▸ **The problem**:
Using the records beneath, say how many lines contain the word "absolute", without comment.

(Records shown begins)

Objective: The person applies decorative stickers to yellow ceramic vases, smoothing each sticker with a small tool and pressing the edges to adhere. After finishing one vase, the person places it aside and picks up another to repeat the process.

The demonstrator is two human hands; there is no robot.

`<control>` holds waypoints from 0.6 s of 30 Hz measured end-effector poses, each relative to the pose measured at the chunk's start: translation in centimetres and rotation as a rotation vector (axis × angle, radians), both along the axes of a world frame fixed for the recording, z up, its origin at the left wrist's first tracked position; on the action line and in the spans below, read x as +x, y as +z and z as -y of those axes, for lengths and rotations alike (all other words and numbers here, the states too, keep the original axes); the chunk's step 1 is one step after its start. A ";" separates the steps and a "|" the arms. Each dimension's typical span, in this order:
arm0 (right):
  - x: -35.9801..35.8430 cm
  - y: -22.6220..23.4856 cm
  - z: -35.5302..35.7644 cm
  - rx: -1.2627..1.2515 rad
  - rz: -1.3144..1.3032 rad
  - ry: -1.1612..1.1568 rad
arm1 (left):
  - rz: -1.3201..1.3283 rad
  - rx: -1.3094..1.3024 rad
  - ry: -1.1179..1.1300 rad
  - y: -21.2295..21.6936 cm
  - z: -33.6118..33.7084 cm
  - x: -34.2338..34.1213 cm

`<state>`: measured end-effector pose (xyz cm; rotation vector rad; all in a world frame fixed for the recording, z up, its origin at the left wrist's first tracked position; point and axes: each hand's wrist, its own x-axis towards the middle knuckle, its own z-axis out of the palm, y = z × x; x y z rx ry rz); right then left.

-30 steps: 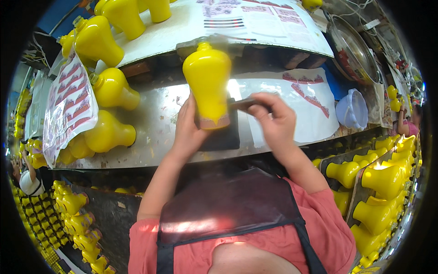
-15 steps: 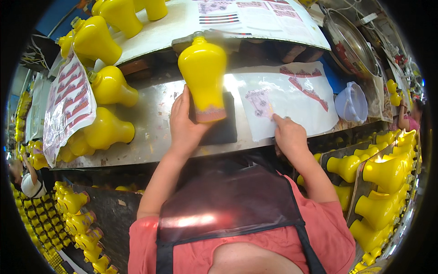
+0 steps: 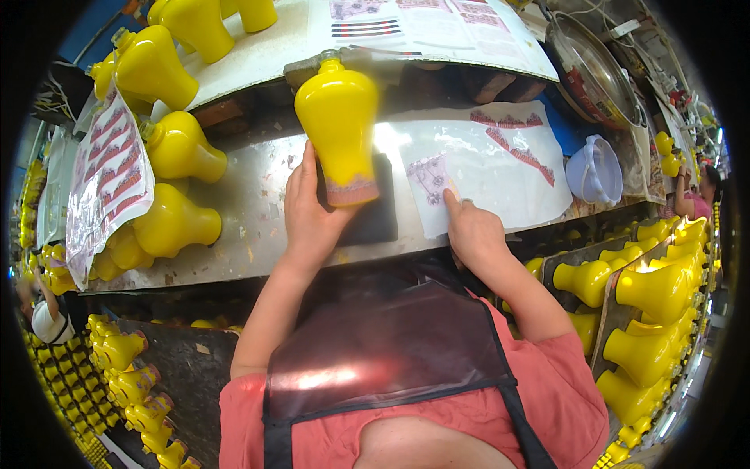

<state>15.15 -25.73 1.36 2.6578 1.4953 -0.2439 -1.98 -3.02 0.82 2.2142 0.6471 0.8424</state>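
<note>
My left hand (image 3: 316,211) is wrapped around the lower part of a glossy yellow bottle (image 3: 336,117). The bottle stands upright with a clear neck on top and a pinkish patterned band round its base, above a dark block (image 3: 373,211) on the metal bench. To its right, my right hand (image 3: 475,234) has its index fingertip on the edge of a small purple-printed decal (image 3: 429,180). The other fingers are curled, and the thumb is mostly hidden. Under the decal lies a white sheet (image 3: 500,184), with red patterned strips (image 3: 519,156) at its far side.
More yellow bottles (image 3: 180,223) lie on the left of the bench, beside a printed sheet (image 3: 109,180). At right stands a pale blue bucket (image 3: 595,173). A raised white board (image 3: 437,55) holds prints at the back. Racks of yellow bottles (image 3: 660,297) flank me; other people are farther off.
The decal has slid a little left and turned on the sheet, with my right index finger moving left along with it. My left hand keeps its grip on the bottle. The view has shifted slightly.
</note>
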 end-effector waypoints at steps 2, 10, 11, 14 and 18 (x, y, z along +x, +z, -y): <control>-0.2 0.4 0.8 -0.030 -0.006 0.007 | 0.013 -0.020 -0.003 -0.3 0.0 0.0; 1.2 0.4 3.5 -0.177 0.133 -0.049 | 0.018 -0.045 -0.011 -0.5 0.1 0.0; 1.9 0.6 3.9 -0.166 0.199 -0.088 | 0.011 -0.048 -0.006 -0.5 0.1 -0.1; 4.4 1.1 4.3 -0.215 0.261 -0.250 | 0.015 -0.043 -0.004 -0.5 0.2 -0.1; 5.8 0.4 2.3 0.131 0.156 -0.203 | 0.025 -0.057 -0.004 -0.7 0.2 -0.1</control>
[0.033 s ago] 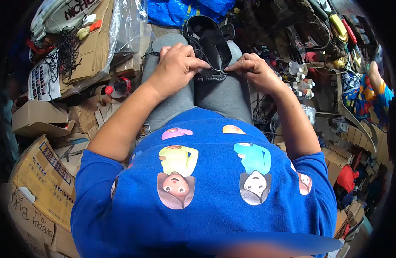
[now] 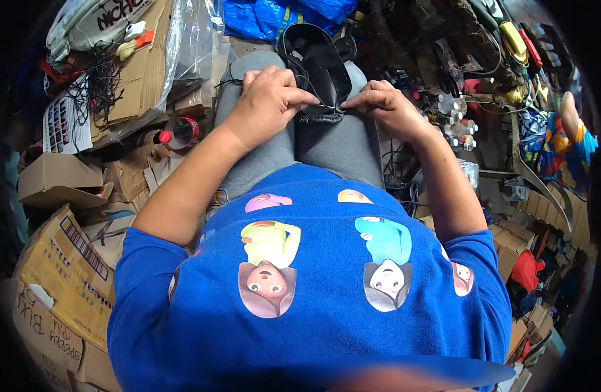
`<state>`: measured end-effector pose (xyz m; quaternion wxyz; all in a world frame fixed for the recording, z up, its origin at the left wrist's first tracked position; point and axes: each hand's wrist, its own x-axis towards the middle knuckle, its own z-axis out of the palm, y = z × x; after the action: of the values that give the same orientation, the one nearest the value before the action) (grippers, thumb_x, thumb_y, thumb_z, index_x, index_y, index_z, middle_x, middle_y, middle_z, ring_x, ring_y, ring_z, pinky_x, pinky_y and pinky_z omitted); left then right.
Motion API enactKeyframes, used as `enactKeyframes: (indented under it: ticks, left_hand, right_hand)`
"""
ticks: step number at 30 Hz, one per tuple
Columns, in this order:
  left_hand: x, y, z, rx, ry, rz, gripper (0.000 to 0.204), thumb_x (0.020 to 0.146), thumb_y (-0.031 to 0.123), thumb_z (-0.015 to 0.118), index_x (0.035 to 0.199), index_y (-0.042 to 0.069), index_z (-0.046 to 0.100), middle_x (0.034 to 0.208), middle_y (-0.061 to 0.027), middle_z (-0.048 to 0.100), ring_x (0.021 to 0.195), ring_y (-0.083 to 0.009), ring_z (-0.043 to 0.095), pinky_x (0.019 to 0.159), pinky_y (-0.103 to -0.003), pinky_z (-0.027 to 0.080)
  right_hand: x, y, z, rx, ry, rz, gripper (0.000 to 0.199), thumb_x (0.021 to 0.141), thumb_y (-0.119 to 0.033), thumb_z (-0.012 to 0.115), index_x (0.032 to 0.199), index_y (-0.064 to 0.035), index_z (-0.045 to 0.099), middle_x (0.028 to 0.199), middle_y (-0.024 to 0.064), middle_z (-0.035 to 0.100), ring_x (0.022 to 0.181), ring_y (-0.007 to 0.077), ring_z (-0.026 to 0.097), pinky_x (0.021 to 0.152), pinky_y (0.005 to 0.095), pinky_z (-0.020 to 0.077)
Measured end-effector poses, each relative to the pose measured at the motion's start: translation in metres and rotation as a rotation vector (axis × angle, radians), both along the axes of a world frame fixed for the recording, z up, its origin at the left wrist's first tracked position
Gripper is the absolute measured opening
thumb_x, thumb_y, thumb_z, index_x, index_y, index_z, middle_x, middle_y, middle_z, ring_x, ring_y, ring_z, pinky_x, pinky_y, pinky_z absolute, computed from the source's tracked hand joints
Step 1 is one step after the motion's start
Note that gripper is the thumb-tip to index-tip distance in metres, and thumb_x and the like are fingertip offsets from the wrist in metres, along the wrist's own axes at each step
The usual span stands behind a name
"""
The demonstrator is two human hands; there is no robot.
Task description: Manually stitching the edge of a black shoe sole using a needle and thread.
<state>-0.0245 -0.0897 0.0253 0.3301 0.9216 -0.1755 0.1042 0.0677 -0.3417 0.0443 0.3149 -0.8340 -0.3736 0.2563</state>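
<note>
A black shoe (image 2: 331, 73), its dark inside facing up, lies across my grey-trousered knees (image 2: 264, 147). The gathered, puckered end of it is nearest to me. My left hand (image 2: 266, 101) is closed in a pinch at the left of that end, thumb and forefinger together. Opposite it, my right hand (image 2: 386, 106) pinches at the right side, close to the shoe's edge. Between the two fingertips runs a thin, light strand (image 2: 329, 106), too small to make out fully. Dark cord hangs along the shoe's left side, near my left hand.
To the left are flat cardboard sheets (image 2: 140, 75), tangled black cord (image 2: 108, 85), a red-capped bottle (image 2: 181, 132) and boxes (image 2: 55, 179). Blue plastic sheeting (image 2: 287, 16) lies beyond my knees. Several small bottles (image 2: 456, 121) stand at the right; another person's hand (image 2: 568, 114) shows farther right.
</note>
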Motion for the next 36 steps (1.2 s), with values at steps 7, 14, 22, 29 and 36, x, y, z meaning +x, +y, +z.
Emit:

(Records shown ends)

▸ **Task output**:
2